Les différences moyennes des indicateurs du bien-être et de la pauvreté

La pauvreté est l'une des principales causes de la faim à l'échelle mondiale, elle atteint 1,2 milliards de personnes qui vivent moins de 1 $ par jour, dont 75% des ménages ruraux sont victimes de la faim dans les pays en voie de développement (FAO, 2014). Les personnes vivant dans la pauvreté n'ont souvent pas les moyens d'acheter une nourriture de qualité ou en quantité suffisante pour mener une vie saine. Le statut de bien-être et de pauvreté d'un ménage est déterminé par des indicateurs énumérés dans le tableau ci-dessous. Les différences moyennes entre les adoptants et les non-adoptants des technologies agricoles sont évaluées pour découvrir, s’il existe des différences statistiquement significatives.

Les résultats présentés dans le tableau 2 montrent que les ménages qui ont adopté la technologie ne sont pas comme les non-adoptants dans la plupart des indicateurs. Les ménages qui ont adopté les technologies agricoles semblent avoir des valeurs statistiquement significatives plus importantes dans tous les indicateurs à l'exception du total monétaire du bien du ménage. Les adoptants ont des revenu agricole par ménage, revenu non agricole, dépense non alimentaire totale par ménage, dépense alimentaire totale par ménage, superficie totale exploitée, total monétaire des actifs productif du ménage plus élevés que ceux des non adoptants et des taux de pauvreté, et insécurité alimentaire relativement plus faible chez les adoptants des technologies agricoles améliorées. Ces résultats suggèrent que les adoptants des technologies agricoles ont des statuts de bien-être que les non adoptants et les facteurs qui ont facilité ce bien-être seront évalués dans l’impact proprement dit.

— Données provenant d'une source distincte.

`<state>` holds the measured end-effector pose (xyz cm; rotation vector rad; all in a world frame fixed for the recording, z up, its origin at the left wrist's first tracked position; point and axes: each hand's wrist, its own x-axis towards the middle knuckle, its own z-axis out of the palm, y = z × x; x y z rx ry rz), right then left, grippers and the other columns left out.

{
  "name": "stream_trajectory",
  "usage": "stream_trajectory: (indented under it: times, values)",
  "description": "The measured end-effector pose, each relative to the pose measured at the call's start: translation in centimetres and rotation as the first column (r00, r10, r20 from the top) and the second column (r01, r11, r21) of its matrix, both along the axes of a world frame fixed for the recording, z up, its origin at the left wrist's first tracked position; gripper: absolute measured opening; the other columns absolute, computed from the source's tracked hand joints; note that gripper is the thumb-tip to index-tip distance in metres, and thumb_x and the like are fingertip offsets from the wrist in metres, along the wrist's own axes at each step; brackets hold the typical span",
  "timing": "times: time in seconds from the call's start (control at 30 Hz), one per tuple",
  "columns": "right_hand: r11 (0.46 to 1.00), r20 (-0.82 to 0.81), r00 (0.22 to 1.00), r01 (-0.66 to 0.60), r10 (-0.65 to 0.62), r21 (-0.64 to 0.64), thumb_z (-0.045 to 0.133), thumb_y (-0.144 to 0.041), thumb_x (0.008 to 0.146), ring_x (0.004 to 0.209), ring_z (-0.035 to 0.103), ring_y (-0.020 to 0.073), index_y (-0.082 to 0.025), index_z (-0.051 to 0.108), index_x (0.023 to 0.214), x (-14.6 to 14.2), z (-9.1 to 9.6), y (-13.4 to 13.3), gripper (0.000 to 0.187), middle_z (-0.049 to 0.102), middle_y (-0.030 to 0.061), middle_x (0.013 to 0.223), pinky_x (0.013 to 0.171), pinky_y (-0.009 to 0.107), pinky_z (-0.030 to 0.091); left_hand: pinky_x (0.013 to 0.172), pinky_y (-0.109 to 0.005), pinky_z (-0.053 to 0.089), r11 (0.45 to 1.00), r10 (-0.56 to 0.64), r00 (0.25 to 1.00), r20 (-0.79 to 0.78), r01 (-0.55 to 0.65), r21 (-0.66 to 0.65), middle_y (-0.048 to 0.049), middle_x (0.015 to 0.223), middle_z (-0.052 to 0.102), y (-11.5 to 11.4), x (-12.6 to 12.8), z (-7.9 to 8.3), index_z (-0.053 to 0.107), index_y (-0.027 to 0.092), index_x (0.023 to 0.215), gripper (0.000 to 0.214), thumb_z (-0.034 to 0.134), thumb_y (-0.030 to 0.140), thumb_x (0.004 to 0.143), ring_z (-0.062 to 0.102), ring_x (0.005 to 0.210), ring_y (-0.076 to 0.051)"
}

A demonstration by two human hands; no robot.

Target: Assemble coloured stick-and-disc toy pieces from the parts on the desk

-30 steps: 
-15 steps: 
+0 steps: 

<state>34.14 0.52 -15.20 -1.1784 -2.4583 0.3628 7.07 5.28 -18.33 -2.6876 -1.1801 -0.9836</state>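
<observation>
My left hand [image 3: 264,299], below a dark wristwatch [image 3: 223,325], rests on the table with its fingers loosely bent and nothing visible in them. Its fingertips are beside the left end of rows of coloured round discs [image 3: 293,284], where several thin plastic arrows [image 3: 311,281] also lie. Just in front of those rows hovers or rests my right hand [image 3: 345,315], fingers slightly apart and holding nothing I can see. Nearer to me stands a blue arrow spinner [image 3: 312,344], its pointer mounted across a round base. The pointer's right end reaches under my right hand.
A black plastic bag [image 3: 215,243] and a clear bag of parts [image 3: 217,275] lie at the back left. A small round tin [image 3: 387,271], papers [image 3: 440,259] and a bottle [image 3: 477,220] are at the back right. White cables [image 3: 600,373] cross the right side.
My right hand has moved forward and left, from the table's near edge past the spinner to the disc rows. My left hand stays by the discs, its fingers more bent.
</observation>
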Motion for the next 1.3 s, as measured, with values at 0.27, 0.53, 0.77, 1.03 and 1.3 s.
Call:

En effet, cette comparaison de la moyenne des indicateurs de bien-être et de pauvreté entre les deux groupes ne signifie pas l'adoption des technologies agricoles sur le bien-être et de la pauvreté des ménages. Ces différences observées présentées pourraient être dues à d'autres facteurs observés et non observés qui n'ont rien à voir avec l'adoption des technologies. Par ailleurs, ces différences observées dans tous les résultats entre les adoptants et les non-adoptants n'ont pas d'interprétation causale. Par conséquent, pour déterminer empiriquement l'impact de l'adoption des technologies agricoles sur le bien-être, nous avons appliqué le PSM et ESR dans les résultats précédents (Voir annexe).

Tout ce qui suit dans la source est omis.